PROBLEM TO SOLVE: Scan the entries below and return each line that contains "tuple".
------
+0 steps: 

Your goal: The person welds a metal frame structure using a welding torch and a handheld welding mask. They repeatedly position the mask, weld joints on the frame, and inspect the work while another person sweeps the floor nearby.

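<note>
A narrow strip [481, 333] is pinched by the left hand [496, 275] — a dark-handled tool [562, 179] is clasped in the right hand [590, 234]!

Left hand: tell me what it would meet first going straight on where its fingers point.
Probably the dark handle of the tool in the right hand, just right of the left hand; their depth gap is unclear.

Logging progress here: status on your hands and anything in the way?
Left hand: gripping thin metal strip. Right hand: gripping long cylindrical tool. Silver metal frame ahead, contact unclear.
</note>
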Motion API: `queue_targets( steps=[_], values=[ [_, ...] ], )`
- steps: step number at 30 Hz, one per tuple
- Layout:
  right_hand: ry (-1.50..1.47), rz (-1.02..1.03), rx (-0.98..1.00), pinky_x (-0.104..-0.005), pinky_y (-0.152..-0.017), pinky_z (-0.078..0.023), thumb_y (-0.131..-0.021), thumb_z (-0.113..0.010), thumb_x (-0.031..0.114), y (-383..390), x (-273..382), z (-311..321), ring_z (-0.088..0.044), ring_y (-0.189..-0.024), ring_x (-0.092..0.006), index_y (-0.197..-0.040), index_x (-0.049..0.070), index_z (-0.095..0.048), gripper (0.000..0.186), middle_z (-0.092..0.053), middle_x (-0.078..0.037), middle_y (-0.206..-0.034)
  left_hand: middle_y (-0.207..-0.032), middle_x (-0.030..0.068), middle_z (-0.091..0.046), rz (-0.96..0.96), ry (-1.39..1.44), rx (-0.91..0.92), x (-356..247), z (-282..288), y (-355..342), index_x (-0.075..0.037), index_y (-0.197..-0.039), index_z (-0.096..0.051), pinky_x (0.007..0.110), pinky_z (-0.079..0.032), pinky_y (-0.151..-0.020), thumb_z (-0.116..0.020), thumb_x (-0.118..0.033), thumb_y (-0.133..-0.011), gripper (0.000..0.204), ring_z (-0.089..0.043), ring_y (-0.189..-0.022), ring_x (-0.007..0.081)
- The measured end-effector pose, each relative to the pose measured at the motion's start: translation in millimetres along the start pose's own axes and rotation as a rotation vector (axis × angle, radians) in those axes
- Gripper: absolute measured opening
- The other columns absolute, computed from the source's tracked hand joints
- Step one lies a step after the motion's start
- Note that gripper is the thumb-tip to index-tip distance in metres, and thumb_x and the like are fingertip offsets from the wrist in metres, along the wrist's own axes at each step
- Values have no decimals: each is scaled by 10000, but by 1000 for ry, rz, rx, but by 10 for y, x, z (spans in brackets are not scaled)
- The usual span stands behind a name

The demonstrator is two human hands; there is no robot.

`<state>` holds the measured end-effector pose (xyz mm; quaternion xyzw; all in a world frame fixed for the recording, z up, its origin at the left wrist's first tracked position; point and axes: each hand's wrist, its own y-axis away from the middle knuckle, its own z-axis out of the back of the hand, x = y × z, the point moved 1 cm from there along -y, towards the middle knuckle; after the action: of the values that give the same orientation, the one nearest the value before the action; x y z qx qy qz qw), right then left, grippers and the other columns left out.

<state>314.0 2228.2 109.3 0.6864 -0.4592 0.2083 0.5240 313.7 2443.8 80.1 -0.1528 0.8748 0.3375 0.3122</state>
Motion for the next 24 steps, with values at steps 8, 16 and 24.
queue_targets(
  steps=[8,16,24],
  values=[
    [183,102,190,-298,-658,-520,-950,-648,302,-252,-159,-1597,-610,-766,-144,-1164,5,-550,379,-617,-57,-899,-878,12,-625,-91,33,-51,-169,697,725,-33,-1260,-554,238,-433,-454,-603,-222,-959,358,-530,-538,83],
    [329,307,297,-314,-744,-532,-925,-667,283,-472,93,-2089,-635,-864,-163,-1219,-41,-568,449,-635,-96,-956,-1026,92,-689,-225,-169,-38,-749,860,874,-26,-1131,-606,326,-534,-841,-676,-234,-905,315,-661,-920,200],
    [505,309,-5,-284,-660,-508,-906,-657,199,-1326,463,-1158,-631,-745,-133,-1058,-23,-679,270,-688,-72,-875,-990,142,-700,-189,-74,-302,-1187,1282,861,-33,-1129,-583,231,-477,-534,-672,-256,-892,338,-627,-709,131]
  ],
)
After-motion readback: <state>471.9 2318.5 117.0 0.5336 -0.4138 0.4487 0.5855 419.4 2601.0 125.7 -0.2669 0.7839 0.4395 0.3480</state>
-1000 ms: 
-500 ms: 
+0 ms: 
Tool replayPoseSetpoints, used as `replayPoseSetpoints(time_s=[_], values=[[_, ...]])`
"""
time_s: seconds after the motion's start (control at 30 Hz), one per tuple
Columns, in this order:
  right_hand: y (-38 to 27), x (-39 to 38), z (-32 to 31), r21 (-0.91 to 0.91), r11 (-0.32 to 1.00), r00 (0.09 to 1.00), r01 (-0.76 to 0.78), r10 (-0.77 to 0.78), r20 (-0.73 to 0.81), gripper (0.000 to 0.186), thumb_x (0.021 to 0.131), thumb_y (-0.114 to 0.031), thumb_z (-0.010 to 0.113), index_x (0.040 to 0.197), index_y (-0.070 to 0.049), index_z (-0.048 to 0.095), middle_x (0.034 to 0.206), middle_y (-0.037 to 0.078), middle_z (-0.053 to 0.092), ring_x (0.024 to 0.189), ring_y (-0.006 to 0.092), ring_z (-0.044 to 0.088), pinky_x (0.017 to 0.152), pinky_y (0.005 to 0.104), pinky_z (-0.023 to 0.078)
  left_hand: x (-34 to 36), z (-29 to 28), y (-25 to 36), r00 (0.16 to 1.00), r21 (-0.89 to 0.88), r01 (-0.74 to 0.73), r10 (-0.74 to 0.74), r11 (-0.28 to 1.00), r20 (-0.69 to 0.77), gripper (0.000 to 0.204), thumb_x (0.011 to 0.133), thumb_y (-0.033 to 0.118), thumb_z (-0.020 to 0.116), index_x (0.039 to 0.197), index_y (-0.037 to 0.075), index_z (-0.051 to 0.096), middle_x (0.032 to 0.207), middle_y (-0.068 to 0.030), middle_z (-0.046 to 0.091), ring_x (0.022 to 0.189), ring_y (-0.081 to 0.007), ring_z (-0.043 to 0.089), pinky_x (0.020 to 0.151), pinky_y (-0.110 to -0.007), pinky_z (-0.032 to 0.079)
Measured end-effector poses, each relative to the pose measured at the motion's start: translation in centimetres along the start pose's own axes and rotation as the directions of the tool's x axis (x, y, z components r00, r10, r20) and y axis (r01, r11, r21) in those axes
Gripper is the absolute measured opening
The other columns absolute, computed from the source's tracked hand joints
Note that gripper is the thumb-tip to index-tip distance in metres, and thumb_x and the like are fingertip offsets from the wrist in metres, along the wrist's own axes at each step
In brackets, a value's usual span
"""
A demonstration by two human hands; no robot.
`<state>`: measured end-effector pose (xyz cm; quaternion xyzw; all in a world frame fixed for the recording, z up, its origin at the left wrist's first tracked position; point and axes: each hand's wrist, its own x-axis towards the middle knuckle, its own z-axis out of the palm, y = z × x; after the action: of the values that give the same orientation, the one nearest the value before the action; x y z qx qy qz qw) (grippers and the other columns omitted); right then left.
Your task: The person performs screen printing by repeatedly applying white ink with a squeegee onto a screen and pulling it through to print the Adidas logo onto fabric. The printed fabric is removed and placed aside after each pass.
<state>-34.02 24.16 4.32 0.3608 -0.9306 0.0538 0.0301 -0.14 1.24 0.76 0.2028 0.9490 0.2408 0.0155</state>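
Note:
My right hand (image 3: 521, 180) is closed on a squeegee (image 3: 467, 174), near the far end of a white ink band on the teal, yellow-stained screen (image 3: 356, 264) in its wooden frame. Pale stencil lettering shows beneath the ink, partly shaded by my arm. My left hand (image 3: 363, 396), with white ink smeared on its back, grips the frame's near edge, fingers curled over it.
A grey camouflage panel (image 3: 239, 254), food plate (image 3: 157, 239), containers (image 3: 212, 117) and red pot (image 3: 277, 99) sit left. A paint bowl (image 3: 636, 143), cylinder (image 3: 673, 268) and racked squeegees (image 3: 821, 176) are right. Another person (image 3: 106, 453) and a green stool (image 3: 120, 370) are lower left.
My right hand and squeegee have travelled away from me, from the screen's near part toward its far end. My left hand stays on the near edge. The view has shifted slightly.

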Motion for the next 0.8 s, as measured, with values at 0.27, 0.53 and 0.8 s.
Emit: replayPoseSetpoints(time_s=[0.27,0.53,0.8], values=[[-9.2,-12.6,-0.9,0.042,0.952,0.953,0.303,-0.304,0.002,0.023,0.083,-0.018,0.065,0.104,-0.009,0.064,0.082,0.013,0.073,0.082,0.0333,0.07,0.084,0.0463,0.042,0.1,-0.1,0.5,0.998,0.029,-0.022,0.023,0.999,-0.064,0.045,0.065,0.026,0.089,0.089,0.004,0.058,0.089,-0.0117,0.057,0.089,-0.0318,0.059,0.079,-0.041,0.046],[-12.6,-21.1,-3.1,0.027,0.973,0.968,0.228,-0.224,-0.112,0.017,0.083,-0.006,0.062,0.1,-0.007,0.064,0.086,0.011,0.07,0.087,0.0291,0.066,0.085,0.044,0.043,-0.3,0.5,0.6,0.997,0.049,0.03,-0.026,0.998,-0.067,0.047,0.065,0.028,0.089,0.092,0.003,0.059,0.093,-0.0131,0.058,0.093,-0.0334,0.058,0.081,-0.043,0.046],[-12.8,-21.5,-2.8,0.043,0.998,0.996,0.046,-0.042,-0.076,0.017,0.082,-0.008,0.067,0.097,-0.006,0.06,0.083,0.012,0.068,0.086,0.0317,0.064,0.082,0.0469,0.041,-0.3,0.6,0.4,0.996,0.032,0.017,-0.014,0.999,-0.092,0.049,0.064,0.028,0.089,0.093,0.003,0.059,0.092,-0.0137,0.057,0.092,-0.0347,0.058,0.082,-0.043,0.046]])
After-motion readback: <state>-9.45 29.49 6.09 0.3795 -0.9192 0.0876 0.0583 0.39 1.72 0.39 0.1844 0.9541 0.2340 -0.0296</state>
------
PROBLEM SOLUTION:
- steps: step number at 30 Hz, one per tuple
time_s: seconds after the motion's start (control at 30 Hz), one per tuple

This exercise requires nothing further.